GETTING ready to celebrate Liberation Day on the 19th? Restrictions lifted: no need for masks any more, meet up with any number of people you like, no need for social distancing… The only thing Boris failed to mention is that there would be unicorns prancing over the Downs.

No, nor me. Solely because he has failed to inform the virus as well as us.

In answer to the headline question you attached to R P Lambeth’s letter (July 8), “No more face masks: Is it freedom or is it madness?”, it is the latter.

Look at the facts. We can please ourselves whether or not we wear face coverings which, it should be noted, protect others rather than ourselves.

So should we be infected, we are exposing shop assistants, bus drivers and anyone we are in close contact with. “Pull up the gang plank, guys, I’m on board” comes to mind.

There have been surges in infection rates after mass gatherings. Remember the local increase in numbers in Gloucestershire after the Cheltenham

Festival last March? And in Merseyside after the football game between Atlético Madrid and Liverpool that same month?

With mainly younger folk (many of them not yet vaccinated) filled with justifiable enthusiasm to share the excitement of the Euros with friends and fellow England supporters in pubs and in public places where massive TV screens have been erected, we can expect yet another surge in infection statistics – probably just in time for the 19th.

For a Prime Minister to hand responsibility over to us as individuals is, of course, to absolve himself and the government of that same responsibility, so any increase in infections can be blamed on us.

Interesting that from a man who barely knows the meaning of “personal responsibility”. He also invites us to make our own decisions – again, from a man who over the last 18 months has made only the wrong ones. This is yet another.

The number of daily Covid infections currently stands at 25,000 and it doubles every eight days – hardly an ideal set of circumstances for abandoning precautionary measures.
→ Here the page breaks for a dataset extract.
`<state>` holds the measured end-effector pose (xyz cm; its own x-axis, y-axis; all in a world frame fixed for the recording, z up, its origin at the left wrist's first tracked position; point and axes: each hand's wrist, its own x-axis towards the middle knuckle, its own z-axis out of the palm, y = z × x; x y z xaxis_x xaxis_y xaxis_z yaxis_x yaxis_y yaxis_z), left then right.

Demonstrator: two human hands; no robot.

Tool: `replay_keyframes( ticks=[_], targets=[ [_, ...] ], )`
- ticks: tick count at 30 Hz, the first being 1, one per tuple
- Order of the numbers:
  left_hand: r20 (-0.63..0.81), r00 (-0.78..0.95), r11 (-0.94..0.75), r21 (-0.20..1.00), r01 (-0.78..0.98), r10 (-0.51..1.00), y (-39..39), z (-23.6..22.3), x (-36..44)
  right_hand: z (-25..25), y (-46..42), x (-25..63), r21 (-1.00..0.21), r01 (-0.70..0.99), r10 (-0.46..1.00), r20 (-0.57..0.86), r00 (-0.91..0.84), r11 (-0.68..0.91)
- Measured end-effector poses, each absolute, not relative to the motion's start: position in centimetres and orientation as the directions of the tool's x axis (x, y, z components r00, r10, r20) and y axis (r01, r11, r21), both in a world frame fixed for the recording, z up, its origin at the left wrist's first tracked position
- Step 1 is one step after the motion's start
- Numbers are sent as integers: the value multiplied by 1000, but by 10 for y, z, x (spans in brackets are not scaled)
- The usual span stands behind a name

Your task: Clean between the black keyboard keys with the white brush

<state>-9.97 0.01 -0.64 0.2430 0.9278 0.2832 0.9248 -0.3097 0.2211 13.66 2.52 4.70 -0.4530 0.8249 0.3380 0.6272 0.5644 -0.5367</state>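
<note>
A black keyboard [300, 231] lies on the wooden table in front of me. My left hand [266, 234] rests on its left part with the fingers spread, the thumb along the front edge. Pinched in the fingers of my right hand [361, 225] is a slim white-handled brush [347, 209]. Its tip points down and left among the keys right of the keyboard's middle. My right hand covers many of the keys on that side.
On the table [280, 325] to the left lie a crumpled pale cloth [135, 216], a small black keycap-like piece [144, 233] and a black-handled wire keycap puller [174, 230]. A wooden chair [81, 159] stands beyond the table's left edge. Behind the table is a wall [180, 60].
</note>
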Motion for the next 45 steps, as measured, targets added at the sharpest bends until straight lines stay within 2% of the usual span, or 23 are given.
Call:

We are on our own now. When each of us goes shopping, catches a bus, takes a train, we are dependent on others being responsible towards us. Will they be? Will they think of us or just of themselves? Will the thought that the person they are sitting behind in the bus or standing next to in the queue at a supermarket checkout might be classified as “vulnerable” cross their minds? Will they simply exercise common sense (which is infinitely less common than most imagine)?

How we respond to Covid is not about ME but about US – and the best source of advice so that all of us benefit and stay as safe as possible should come from a responsible government. Personal decision making which relies on our individual interpretation of social responsibility or our unique vision of common sense is a miserable substitute.

EasyJet and Ryanair have already announced that wearing a mask will be a condition of carriage, as the technical expression goes. I imagine cruise lines will adopt this too. What support from the law would be available if retail outlets, bus and rail companies were to introduce similar conditions of entry? And what rights would a security officer have to prevent a stroppy (and selfish) customer gaining access to a supermarket?

James Williams in his article “Making sense of it”, also on July 8, is of course right that “we will need to come to terms with living with Covid in the long term” but we should all work to ensure that the number of infections remains as small as possible. In his address to the nation on July 5, the PM promised us the opposite.

Sorry, folks, there won’t be any unicorns.